First we note that when the anomaly begins, there is a huge uptick in 1INTX and 2INTX with no appreciable corresponding spike in 3+ transaction inputs. If you look at earlier portions of the timeseries, you’ll note that this is an unusual pattern not seen before the start of the anomaly. We can see this more easily if we normalize each trace to have zero mean (to get rid of the vertical offsets) and unit standard deviation (to get them on the same scale).

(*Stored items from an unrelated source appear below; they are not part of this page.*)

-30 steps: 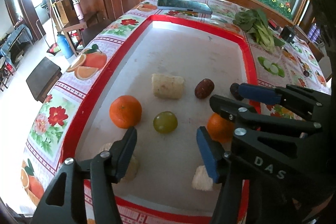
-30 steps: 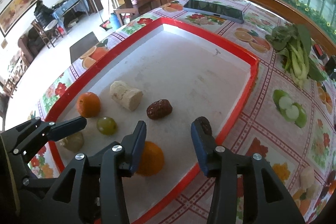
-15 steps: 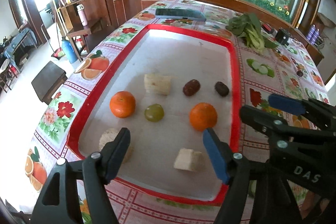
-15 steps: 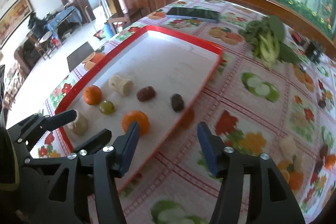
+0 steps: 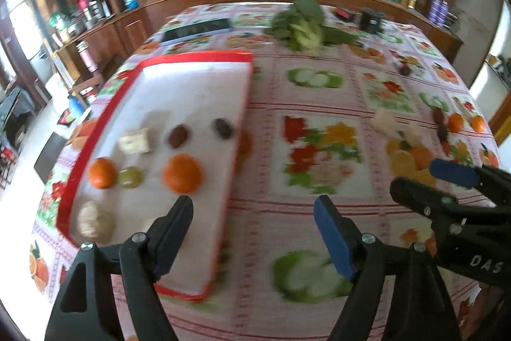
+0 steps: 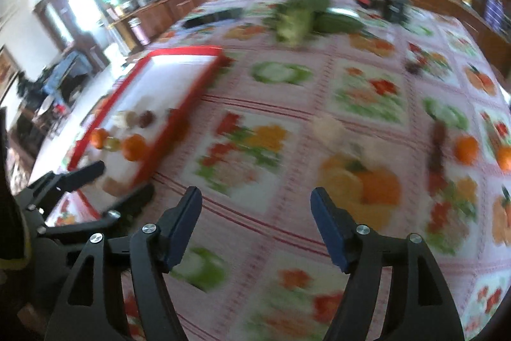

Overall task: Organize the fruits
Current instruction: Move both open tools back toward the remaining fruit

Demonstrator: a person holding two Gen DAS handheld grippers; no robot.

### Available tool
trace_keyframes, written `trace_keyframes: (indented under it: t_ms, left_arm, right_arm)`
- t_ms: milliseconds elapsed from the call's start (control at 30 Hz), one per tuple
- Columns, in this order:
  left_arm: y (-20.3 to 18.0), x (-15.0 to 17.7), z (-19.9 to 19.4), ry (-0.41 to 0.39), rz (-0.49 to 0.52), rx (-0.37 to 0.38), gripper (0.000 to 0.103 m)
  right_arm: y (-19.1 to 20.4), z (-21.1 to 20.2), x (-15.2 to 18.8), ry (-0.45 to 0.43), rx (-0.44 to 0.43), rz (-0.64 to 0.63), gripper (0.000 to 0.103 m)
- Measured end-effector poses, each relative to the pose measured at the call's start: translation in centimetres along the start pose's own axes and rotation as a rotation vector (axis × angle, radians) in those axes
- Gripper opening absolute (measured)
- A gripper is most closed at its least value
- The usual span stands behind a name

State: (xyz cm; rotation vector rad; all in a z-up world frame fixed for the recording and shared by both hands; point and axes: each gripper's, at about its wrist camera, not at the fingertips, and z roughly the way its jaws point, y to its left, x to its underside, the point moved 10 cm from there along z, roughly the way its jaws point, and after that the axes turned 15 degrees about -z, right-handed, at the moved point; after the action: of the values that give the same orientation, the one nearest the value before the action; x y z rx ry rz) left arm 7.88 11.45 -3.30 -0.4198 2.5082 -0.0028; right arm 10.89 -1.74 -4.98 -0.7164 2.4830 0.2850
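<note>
On the red-rimmed tray (image 5: 238, 130) near the table's left edge lie 2 oranges (image 5: 182, 173), a green grape (image 5: 129, 177), 2 dates (image 5: 178, 135) and pale chunks. More loose fruit (image 6: 466, 149) sits by the right edge. Both the left gripper (image 5: 254, 232) and the right gripper (image 6: 255, 219) hang over bare cloth, jaws opening, nothing between them. Risk: the blurred, fast sweep could overshoot and knock small dates away.
</note>
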Motion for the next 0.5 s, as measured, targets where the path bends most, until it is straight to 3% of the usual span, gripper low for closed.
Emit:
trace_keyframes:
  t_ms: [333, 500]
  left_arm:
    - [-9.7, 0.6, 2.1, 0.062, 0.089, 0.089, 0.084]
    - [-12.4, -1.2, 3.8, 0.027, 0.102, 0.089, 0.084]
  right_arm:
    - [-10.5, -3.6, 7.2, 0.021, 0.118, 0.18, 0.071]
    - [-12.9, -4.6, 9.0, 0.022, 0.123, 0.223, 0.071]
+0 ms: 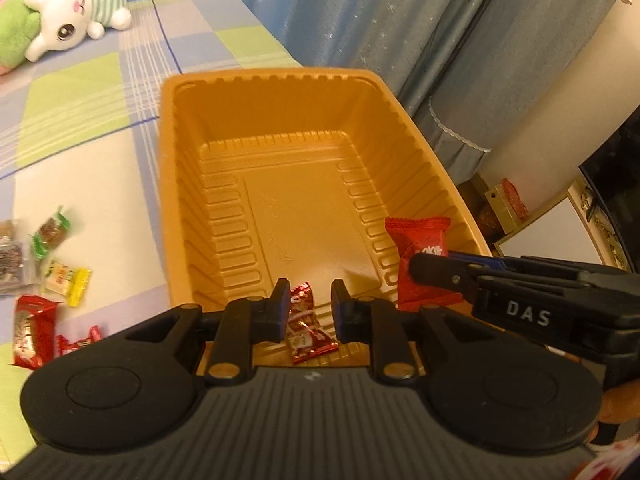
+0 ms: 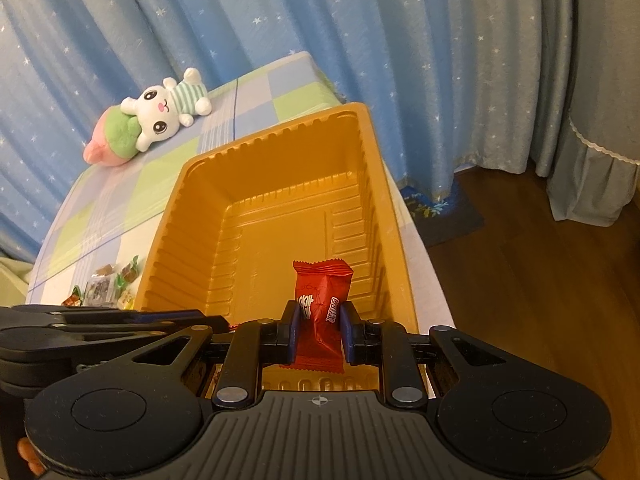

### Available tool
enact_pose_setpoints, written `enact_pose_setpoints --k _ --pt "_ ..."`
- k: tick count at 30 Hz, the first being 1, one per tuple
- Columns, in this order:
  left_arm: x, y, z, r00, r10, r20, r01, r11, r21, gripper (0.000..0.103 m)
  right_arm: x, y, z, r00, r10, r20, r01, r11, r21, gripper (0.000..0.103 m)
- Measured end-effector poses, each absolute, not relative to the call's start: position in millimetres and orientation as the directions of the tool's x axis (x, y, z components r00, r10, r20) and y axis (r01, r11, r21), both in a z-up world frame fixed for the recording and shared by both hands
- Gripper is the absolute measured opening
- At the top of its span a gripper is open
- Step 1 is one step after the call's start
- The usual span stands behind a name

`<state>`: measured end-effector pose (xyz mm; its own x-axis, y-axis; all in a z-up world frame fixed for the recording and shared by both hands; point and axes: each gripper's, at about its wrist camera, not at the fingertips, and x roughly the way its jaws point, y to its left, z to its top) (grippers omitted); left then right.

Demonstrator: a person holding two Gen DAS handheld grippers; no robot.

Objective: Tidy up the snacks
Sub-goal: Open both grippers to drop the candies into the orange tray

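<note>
the left hand-held gripper hung over the near end of the ribbed orange plastic tray, its jaws slightly parted. a small red foil-wrapped candy lay between them on the tray floor; the left finger appeared to touch the wrapper while the right finger stood clear, so no pinch was evident. the right hand-held gripper was pinching a red crimped snack packet upright over the tray's near right corner, with both blue pads pressed on its sides. the tray stood on a worktop covered with a checked green, blue and white cloth. left of the tray, loose wrapped snacks lay on the cloth: a yellow-and-white packet, a green-ended sweet and a red wrapper. a white plush rabbit in a striped shirt lay at the far left, before star-printed blue curtains.
</note>
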<state>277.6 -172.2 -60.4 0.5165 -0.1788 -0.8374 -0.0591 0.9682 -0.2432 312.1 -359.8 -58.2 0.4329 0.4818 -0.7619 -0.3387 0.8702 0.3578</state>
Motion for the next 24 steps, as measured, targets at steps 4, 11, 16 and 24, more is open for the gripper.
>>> enact_pose_setpoints --k 4,11,16,24 --pt "271 -165 -53 0.531 -0.160 -0.832 -0.082 0.968 -0.238 0.022 315 -354 -61 0.416 0.488 -0.767 -0.352 0.864 0.359 0.022" --pt "261 -156 -46 0.546 -0.134 -0.827 -0.116 0.966 -0.233 0.027 319 -346 -62 0.402 0.508 -0.762 -0.375 0.851 0.369 0.022" --pt "247 -151 -41 0.556 -0.103 -0.825 -0.131 0.969 -0.209 0.032 316 -345 -61 0.391 0.523 -0.758 -0.379 0.842 0.385 0.022" --pt "218 -130 -32 0.570 -0.085 -0.817 -0.172 0.960 -0.219 0.035 297 -343 -53 0.401 0.515 -0.757 -0.379 0.846 0.375 0.024"
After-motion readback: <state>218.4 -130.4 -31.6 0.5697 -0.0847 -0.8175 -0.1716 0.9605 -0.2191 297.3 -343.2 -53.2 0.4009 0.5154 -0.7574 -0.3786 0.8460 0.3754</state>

Looking at the 2021 data above, there were roughly four different phases. During Phase A, when there is a spike or lull in transaction volume, it is reflected across all input counts. This is what we would expect during organic use. During Phase B, there are correlated spikes in 4+ input transactions that are not reflected in 1–2 input transaction counts. This is an oddity not explored further here. During Phase C, there’s not much action. Then, during the anomaly in Phase D, we see unprecedented behavior that is essentially the opposite of Phase B, namely a huge (4 standard deviation) uptick in 1–2 input transaction counts that is not reflected in 4+ input transaction counts.

To dig into this a little more closely, let’s pick a low count (let’s say 2 inputs) and one of the high counts (let’s say 4 inputs) and compare their absolute counts. Looking at Phases A — C, we would imagine that they’re relatively correlated, and in fact we do see that over YTD data (one point per day) nearly the entire data set falls into a cone of normalcy, only once wandering severely out of the typical range.

As you probably guessed, the extreme deviation corresponds to the anomaly, annotated here as circled data points:

Placing the input count correlation plot next to the input count timeseries for Phase D, we can see two subphases, ‘a’ and ‘b’

During the first portion (‘a’), the timeseries (left) shows this massive increase in 1–2 transactions that does not come with the typical correlated increase in 4+ input transactions. This shows up in the correlation plot (right) as the horizontal base of the unprecedented deviation from the cone of normalcy. In the second portion (‘b’) as the anomaly progresses and reduces in volume, the 1–2 input transaction count starts to fall back down while the 4+ input transaction count increases by two standard deviations, eventually retracing back into the cone of normalcy.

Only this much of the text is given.